How important is character?

‘Do unto others as they would have do unto you’ is a fantastically elegant rule of the universe, yet is the Golden Rule valid?

Somewhere there exists a man or woman who would say, “Yes, he was charming and complimentary. I would say that Adolph Hitler was always kind to me.”

If the Golden Rule was on the right of a slide scale and the Old Lady Gossip Network was on the left where would someone like Spock put the optimal expression of the human condition?

i.e. How important is character?

What is character?

Read up on the “monkeyverse”. It’s perfectly possible, indeed quite typically human, to be nice to the hundred or so people in your immediate circle while utterly indifferent to (if not happily accepting the deaths of) the billions who are outside that circle.

“Sure, his policies sent millions to an agonizing death, but he sure loved his dog.”

To what extent do you have the right to judge others for things they’ve done to others.

Heck, I reserve the right to judge anybody for anything they’ve done or not done to anybody for any reason to any degree of accuracy I desire.
But that still doesn’t define “character”.

I have the right to judge anybody for anything they do. To deny myself this right based on my own actions would be to engage in ad hominem argument - against myself!

ETA: and I still don’t know what character is. Seriously; what’s this thread about? It sounded interesting from the title but I can’t find my footing.

Don’t get pedantic on me this early. The commonly used definition: The aggregate of features and traits that form the individual nature of some person or thing.

Ah. Depends on the features and traits in question, then. If you have the trait of collecting ceramic bunnies, no biggie. If you have the trait of sneaking out and murdering people in their sleep, that’s somewhat worse.

Please, dance around if you want to. Have you ever maintained a best friend that cheated on his wife? Or anything even remotely similar? If you deny it, I’ll just ignore your posts from now on.

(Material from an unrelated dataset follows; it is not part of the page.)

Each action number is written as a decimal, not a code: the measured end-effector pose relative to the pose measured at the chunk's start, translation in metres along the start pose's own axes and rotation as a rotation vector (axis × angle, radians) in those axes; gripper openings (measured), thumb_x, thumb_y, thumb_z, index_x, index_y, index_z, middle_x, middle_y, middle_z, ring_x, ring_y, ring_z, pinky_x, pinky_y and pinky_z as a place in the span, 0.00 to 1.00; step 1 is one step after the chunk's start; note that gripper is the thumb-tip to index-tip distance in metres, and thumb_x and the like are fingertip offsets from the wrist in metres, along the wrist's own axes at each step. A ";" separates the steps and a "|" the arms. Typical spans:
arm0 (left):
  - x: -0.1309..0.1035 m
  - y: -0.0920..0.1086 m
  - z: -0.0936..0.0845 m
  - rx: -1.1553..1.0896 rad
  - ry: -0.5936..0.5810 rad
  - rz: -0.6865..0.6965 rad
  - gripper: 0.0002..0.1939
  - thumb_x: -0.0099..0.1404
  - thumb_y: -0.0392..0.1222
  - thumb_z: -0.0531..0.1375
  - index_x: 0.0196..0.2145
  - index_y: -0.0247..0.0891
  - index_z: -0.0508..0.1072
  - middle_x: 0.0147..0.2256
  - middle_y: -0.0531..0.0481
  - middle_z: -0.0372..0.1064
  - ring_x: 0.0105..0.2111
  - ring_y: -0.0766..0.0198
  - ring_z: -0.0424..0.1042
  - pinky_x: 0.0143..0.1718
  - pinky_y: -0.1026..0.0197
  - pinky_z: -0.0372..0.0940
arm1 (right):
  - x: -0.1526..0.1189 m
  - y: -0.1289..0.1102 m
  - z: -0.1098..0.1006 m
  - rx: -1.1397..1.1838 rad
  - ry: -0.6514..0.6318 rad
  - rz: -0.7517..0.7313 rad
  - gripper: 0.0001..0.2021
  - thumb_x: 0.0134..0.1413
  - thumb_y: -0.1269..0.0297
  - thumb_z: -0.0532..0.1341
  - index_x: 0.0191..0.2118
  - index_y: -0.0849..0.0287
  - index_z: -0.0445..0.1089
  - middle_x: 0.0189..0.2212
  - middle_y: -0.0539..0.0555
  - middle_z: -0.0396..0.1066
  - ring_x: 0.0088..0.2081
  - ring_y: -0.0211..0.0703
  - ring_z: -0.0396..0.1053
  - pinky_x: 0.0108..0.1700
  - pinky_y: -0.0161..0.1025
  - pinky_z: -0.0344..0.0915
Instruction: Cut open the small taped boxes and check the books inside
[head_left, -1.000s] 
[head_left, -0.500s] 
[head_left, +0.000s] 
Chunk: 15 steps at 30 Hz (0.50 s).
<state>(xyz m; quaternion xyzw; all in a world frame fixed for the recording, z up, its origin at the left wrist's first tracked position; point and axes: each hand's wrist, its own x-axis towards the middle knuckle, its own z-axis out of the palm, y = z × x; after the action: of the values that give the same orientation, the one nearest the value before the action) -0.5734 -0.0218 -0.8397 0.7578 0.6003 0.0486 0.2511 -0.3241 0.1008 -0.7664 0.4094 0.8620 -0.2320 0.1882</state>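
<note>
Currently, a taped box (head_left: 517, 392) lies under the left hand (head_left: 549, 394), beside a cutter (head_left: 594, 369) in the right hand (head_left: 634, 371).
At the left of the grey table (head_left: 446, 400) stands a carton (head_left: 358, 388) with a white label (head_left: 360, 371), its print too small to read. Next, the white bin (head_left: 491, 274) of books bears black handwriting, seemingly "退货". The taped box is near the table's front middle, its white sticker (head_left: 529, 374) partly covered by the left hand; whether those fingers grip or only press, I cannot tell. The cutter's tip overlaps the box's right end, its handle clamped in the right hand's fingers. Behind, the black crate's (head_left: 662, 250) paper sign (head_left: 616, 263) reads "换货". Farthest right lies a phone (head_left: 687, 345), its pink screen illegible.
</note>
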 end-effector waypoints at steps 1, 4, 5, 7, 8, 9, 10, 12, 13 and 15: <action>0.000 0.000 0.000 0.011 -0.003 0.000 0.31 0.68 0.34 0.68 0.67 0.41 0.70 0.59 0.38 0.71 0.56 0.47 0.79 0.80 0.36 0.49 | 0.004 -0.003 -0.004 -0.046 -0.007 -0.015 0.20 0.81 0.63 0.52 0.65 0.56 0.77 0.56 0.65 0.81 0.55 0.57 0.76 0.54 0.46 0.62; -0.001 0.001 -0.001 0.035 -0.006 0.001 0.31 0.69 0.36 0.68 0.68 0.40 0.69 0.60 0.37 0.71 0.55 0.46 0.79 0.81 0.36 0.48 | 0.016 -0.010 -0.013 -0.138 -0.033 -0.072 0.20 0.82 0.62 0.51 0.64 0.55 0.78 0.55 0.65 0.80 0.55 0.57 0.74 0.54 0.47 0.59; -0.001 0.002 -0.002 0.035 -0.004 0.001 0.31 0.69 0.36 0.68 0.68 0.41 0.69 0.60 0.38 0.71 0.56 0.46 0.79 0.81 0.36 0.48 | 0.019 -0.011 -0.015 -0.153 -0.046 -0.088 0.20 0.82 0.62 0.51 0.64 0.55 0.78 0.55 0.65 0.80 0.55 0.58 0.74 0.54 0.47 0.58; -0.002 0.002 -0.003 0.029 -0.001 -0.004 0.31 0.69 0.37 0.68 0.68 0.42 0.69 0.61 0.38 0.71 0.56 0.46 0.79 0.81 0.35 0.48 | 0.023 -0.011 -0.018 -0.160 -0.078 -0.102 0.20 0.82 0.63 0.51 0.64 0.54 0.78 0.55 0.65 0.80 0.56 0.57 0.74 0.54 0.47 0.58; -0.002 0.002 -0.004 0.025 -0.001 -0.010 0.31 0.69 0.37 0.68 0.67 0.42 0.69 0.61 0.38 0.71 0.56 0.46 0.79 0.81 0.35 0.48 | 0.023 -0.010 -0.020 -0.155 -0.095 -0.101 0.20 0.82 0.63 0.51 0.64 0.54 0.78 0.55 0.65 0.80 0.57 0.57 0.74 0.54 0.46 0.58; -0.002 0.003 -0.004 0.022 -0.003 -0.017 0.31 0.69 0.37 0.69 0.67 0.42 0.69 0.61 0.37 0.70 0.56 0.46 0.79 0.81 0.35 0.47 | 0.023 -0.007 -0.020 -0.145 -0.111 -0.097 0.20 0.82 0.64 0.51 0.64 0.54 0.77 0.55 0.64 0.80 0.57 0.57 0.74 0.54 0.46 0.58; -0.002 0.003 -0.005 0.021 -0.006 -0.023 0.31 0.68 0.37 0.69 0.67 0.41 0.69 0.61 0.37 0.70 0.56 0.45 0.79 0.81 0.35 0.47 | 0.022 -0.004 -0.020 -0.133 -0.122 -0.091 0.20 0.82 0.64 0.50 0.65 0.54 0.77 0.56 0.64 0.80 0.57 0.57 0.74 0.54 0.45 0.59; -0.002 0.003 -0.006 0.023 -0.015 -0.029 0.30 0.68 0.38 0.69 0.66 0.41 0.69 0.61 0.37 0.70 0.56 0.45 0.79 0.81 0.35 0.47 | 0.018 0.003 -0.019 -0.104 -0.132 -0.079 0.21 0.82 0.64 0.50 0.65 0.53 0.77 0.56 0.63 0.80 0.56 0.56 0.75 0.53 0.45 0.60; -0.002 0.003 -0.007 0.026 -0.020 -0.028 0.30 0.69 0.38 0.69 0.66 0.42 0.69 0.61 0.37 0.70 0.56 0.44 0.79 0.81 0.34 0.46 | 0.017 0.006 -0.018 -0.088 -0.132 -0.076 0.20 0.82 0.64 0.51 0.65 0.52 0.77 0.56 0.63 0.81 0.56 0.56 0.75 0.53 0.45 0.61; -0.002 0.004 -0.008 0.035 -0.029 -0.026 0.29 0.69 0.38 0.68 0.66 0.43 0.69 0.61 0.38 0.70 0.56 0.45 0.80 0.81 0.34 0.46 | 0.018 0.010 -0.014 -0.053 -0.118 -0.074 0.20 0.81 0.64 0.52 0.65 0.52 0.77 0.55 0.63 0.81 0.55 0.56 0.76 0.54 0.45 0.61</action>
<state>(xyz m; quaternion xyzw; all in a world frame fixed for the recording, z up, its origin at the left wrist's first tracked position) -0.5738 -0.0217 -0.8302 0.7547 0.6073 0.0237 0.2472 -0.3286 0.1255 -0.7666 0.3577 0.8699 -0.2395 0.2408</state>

Well, in that case, character is important to the extent that you get credit for the good things you do and don’t get blamed for the bad things others do, i.e. your individual characteristics are sufficiently distinct that you don’t get lumped in with others (i.e. considered just another faceless interchangable member of some racial, ethnic or national group) when it’s to your personal disadvantage.

That’s not the question. The question is how important is it that those good and bad things happen to you specifically.

Well, it’s important to me that good stuff comes my way and bad stuff doesn’t, but I have no illusions. I’m sure that people who don’t know me couldn’t care less, selfishly absorbed in their own lives and all.

I think my statement wasn’t complete. My question is really 'How important is it that those good and bad things happen to you specifically versus the good or ill they’ve done to others".

Um, I don’t know anybody who cheated on his wife, at least not to speak to. As for remote similarities…my brother has an ex-wife who screwed him over in a divorce, and I don’t really speak to her. Is that enough to make me worth responding to? :confused:

Seriously, what are you asking here? The degree of empathy that I have for complete strangers? The level of empathy that I should have for complete strangers? The degree to which humanity would be improved if everybody had empathy for complete strangers? (And what the heck does any of that have to do with “character”?)

Personally I and everyone else have a marked tendency towards that monkeyverse thing. We assess all events based on the effects they have, multiplied by the amount we care about the people they happen to. This facilitates various bad things - the war in Iraq is barely a blip on the radar for me and many americans - and a lot of them that do care, care a lot more about the americans getting hurt than the locals that go down. This is a decidedly non-global way of thinking that favors isolationism. However it also serves to limit the scope of one’s worries to the level that they can manage - if a person sympathised with every person in pain everywhere, they’d probably drown in their tears of sympathy. So this selfish tendency to only care about those we care about would seem to serve some small purpose, by my thinking.

The whole point of the Golden rule is to point out the inconsistency of humanity. We tend to forgive ourselves for things that we would not forgive other people for. We have an excuse, they don’t. The idea is that you should treat other people how you’d want to be treated in that same situation. Do you think that, if you and they were swapped, that you would feel that the other person was being fair?

Viewed like that, I think the Golden Rule is optimal, and problems come from us not being able to reach it. I think Spock would agree, even before he started embracing his emotions. He was always an optimist when it came to evaluating other life forms.

Would Spock like Hitler if he was nice to him?

Okay, I gradually understand this…

Whose character is being examined in the Spock/Hitler thing? Do we think less of Spock’s character if he doesn’t think less of Hitler’s character, or something?

Really? You don’t understand? Are you being obtuse?

Do you have a theory on why he would? Are you presuming Hitler to be so personally charismatic that people would vote for him because they think he would be fun to have a beer with, knowing everything he did?

Actually, you’re being incomprehensible.

Seriously. No offense, but I’m having to try and tease your points out of you.